Un autre élément intéressant est la référence aux ULTRAS, dénuée de toute signification politique, mais terme anglais Un Related Living Transport Regulation Authority, mentionnée par le comité consultatif national d'éthique dans son avis du 27 mars 1998. Cette référence permet de relativiser le rôle de ces comités d'experts en ce qui concerne les autorisations de prélèvements sur donneur vivant après que le juge ait recueilli le consentement. Dans l'avis du Comité consultatif national d'éthique (CCNE), il est indiqué que de 1991 à 1994, l'ULTRA a été saisi de 450 demandes et a donné 28 autorisations. Ces chiffres intéressants sont toutefois nécessairement transposables en France.

J'ai beaucoup réfléchi au cas particulier des mineurs. Pour les prélèvements de moelle osseuse chez des mineurs, frères, soeurs ou, éventuellement, cousins ou cousines, le consentement, première phase de la procédure, est exprimé devant le président du tribunal de grande instance. Un confrère pédiatre m'a fait part du calvaire vécu par un petit donneur, lors de sa comparution devant le magistrat. Comment concilier la nécessité de garantir les conditions d'obtention du consentement et la sensibilité de l'enfant qui « comparaît devant un juge ». Dans les dispositions actuelles du texte, l'obligation du recueil de consentement du mineur par un magistrat n'est pas remis en cause, ce qui est bien. Mais, le petit donneur devra, en outre, comparaître aussi devant le comité d'experts, soit deux comparutions successives pour un enfant dans les conditions de fragilité psychologique que l'on peut imaginer. Je ne sais pas quelle réponse apporter mais j'attire votre attention sur des situations que le législateur ne peut ignorer.

La preuve d'une vie commune depuis au moins deux ans est une disposition contre laquelle les médecins se sont élevés vigoureusement. Ils considèrent, en effet, qu'ils n'ont ni vocation, ni moyen de s'assurer de la stabilité d'un couple, alors qu'il s'agit d'un critère permettant d'autoriser ou de refuser l'AMP. A qui confier une évaluation aussi subjective que difficile ? La période d'au moins deux ans de stabilité du couple est, en outre, contestée par les praticiens de l'AMP, surtout lorsqu'il s'agit de femmes relativement âgées. Imposer sans raison autre que « l'épreuve de la stabilité », une période de deux ans supplémentaires risque, selon eux, d'entraîner des inconvénients pour le déroulement de la grossesse.

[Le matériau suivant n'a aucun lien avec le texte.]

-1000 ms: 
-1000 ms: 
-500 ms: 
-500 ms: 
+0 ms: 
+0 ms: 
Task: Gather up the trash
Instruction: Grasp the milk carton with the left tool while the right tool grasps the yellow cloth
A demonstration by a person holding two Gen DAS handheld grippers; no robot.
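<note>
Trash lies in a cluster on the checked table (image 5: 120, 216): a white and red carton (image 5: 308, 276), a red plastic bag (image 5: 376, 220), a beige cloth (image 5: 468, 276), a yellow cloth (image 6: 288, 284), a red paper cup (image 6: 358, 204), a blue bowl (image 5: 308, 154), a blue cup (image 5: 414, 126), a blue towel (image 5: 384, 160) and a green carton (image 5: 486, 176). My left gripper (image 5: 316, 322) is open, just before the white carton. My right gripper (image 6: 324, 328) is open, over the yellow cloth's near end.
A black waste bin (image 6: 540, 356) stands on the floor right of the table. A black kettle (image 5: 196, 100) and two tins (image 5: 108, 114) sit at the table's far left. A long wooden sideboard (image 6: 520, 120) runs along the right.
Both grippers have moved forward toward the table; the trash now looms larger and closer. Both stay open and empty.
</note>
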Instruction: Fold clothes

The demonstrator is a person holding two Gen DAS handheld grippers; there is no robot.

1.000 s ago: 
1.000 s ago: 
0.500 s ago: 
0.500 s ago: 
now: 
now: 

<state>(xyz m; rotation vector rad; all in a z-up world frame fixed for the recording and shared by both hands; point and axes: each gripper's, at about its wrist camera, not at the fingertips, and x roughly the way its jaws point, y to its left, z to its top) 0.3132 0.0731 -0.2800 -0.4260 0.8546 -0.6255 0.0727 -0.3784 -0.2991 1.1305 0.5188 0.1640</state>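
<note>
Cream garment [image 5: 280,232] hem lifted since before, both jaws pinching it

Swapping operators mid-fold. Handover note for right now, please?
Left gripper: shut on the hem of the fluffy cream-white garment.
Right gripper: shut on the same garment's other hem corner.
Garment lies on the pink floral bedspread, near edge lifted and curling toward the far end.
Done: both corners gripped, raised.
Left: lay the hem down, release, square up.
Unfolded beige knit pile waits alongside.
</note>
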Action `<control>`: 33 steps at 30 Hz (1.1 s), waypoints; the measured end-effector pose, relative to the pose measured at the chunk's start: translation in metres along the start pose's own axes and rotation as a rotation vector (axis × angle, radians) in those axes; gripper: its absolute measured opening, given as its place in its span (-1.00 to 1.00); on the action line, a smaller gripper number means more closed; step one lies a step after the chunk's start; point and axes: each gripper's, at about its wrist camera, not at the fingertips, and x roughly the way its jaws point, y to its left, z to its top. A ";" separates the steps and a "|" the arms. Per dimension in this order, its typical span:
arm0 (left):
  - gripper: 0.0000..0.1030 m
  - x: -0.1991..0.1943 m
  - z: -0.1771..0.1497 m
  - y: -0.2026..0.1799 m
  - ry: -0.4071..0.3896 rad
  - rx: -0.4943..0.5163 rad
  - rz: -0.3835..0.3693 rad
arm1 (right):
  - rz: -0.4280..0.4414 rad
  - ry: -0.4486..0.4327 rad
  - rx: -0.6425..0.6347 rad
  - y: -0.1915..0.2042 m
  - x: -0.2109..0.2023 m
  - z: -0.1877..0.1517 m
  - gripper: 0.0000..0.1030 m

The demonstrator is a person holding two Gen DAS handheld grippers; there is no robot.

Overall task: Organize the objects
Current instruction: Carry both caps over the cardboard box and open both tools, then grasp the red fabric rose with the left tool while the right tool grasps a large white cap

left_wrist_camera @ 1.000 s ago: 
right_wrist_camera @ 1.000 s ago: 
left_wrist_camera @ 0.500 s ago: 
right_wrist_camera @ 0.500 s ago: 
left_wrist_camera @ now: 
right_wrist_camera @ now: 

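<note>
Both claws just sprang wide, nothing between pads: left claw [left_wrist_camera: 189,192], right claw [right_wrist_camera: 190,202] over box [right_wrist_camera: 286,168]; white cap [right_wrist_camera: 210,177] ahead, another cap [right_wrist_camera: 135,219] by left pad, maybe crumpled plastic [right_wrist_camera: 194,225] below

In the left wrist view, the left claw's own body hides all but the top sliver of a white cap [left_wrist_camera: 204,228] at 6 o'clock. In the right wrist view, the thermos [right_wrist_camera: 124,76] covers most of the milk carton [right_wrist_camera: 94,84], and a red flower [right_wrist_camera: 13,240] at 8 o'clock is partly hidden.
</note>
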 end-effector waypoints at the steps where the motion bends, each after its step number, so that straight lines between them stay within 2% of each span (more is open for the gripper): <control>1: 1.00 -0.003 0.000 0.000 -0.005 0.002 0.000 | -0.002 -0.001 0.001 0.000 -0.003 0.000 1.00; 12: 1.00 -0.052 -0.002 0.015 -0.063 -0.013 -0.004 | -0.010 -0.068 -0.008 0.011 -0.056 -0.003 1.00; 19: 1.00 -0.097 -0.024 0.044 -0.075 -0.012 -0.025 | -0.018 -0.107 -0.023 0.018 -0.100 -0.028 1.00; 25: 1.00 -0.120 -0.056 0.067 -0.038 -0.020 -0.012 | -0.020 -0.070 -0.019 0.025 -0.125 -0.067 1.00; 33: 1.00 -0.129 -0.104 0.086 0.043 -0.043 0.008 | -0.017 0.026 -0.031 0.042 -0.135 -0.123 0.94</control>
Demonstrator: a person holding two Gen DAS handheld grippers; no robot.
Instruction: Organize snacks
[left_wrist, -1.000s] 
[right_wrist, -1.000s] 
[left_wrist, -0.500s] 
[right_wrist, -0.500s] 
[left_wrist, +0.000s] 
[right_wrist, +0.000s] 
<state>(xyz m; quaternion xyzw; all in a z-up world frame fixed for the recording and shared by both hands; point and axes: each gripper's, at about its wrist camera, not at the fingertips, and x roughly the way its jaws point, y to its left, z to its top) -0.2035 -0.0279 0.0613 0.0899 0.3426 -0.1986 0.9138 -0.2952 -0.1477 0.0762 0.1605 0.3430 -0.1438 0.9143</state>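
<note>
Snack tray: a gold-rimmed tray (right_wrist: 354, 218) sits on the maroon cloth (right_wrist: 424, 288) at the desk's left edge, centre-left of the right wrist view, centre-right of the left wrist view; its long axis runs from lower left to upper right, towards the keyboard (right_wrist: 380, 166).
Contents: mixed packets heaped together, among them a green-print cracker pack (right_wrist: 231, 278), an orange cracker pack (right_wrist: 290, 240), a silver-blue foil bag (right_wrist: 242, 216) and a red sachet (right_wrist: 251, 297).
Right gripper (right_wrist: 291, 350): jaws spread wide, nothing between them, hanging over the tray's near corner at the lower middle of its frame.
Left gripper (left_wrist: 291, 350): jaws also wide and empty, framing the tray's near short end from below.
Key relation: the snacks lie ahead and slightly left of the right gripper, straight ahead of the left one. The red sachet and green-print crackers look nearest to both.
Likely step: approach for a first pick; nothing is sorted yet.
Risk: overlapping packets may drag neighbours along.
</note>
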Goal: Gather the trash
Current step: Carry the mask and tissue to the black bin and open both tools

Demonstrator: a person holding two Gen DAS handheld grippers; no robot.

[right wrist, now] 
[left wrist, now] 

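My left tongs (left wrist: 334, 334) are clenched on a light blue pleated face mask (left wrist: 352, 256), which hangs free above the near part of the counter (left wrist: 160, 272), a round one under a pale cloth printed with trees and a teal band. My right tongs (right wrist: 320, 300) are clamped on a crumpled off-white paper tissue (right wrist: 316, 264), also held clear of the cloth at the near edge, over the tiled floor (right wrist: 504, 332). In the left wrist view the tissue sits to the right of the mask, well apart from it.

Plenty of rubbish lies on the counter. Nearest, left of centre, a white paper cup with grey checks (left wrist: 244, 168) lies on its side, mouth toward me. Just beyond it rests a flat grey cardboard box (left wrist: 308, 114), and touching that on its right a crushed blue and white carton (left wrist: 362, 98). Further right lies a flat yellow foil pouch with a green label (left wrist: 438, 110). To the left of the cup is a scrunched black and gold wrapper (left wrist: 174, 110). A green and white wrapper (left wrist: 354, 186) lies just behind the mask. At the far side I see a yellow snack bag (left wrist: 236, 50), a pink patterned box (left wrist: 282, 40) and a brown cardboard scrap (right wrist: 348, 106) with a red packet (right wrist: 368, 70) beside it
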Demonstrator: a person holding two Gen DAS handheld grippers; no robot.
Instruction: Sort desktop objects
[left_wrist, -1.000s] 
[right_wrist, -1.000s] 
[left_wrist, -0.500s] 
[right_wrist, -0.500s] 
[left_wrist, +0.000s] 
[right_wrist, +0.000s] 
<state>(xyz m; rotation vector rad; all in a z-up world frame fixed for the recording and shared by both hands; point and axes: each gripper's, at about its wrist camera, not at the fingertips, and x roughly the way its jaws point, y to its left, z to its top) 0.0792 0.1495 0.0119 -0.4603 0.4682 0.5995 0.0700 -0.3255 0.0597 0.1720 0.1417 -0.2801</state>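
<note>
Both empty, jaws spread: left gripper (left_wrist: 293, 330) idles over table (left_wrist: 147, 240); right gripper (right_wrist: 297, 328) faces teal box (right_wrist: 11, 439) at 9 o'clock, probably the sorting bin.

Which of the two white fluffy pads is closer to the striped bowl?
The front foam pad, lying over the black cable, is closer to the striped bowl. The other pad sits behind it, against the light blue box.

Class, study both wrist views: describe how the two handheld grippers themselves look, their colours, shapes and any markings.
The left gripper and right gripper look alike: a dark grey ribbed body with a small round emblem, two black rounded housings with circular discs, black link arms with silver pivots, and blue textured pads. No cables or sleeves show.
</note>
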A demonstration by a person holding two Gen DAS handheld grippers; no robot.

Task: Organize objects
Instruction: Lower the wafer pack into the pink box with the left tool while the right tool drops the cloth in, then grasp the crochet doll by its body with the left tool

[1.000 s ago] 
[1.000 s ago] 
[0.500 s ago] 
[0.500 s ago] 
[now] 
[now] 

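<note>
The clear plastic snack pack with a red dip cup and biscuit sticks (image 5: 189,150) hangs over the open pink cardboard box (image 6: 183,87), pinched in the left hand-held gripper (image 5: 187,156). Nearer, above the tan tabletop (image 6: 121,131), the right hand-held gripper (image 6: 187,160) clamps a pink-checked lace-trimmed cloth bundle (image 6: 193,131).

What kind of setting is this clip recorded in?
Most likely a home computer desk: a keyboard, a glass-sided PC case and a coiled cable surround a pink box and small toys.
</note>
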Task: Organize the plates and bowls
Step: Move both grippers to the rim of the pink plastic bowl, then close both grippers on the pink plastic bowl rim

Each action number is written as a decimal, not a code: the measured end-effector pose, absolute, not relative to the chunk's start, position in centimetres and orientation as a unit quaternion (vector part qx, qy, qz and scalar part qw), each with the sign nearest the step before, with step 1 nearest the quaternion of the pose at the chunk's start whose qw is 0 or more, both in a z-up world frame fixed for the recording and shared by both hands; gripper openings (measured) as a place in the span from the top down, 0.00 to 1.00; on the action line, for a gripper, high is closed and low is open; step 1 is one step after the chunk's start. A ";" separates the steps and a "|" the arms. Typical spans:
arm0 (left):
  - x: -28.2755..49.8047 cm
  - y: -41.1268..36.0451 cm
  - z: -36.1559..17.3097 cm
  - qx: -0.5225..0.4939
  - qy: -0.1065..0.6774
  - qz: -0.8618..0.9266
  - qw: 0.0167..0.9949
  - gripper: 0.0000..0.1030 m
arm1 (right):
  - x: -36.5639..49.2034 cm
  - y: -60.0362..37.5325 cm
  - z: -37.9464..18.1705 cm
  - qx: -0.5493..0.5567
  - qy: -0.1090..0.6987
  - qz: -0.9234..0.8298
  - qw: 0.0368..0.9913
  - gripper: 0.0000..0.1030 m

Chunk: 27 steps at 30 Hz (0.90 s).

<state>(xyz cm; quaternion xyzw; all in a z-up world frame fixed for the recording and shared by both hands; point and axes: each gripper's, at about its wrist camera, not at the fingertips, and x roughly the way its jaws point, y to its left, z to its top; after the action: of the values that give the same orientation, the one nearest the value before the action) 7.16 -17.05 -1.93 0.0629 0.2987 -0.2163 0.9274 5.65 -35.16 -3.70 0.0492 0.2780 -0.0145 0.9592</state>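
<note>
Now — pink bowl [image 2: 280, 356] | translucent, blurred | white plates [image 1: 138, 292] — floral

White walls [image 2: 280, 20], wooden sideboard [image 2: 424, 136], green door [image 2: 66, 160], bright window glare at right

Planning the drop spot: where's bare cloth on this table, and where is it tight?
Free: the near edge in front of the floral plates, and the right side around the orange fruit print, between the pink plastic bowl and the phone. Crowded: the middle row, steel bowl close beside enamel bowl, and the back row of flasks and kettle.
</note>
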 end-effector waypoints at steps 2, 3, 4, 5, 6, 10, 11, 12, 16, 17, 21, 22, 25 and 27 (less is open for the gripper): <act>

- La médecine régénératrice

La médecine régénératrice comporte des liens étroits avec la thérapie cellulaire. Laissez moi vous en donner un exemple frappant concernant des « vessies artificielles ». On peut désormais fabriquer des vessies en partant d'un moule réalisé en substance biodégradable sur laquelle on va mettre en culture, de part et d'autre, des cellules vésicales. Il s'agit bien de culture, de thérapies cellulaires. Ces dispositifs « mixtes » sont actuellement « hors la loi » et n'apparaissent dans aucun texte national ou européen. On se posera, à l'évidence, la question de leur commercialisation, qui sera en contradiction avec le principe de la non-commercialisation du corps humain. En cette matière, le législateur a intérêt à fournir des réponses avant que les problèmes ne se posent d'une façon aiguë.

- Définition des thérapies géniques et cellulaires

Les définitions des thérapies géniques et cellulaires sont à revoir. Elles manquent de clarté. Je me demande si les articles L. 5151-1 et L. 5151-2 visent les vecteurs viraux ou autre chose. Il faut répondre.

- Thérapies géniques germinales

La réflexion doit se poursuivre. La thérapie génique germinale, selon certains généticiens, ne peut pas être catégoriquement exclue. En effet, par des manipulations génétiques, éviter la naissance d'enfants atteints de maladie génétique est une chose mais si cette technique est efficace, certains se demandent pourquoi en interdire le bénéfice aux générations sui suivront.

- Disparition de la consultation de conseils génétiques

La disparition de la consultation de conseils génétiques me paraît être une erreur : il faut revenir sur ce point.

- Réserves et oppositions

Les points suscitant réserve ou opposition sont peu nombreux, mais extrêmement importants à mes yeux. Tout permet de penser que l'essentiel du travail parlementaire va se développer sur ces éléments.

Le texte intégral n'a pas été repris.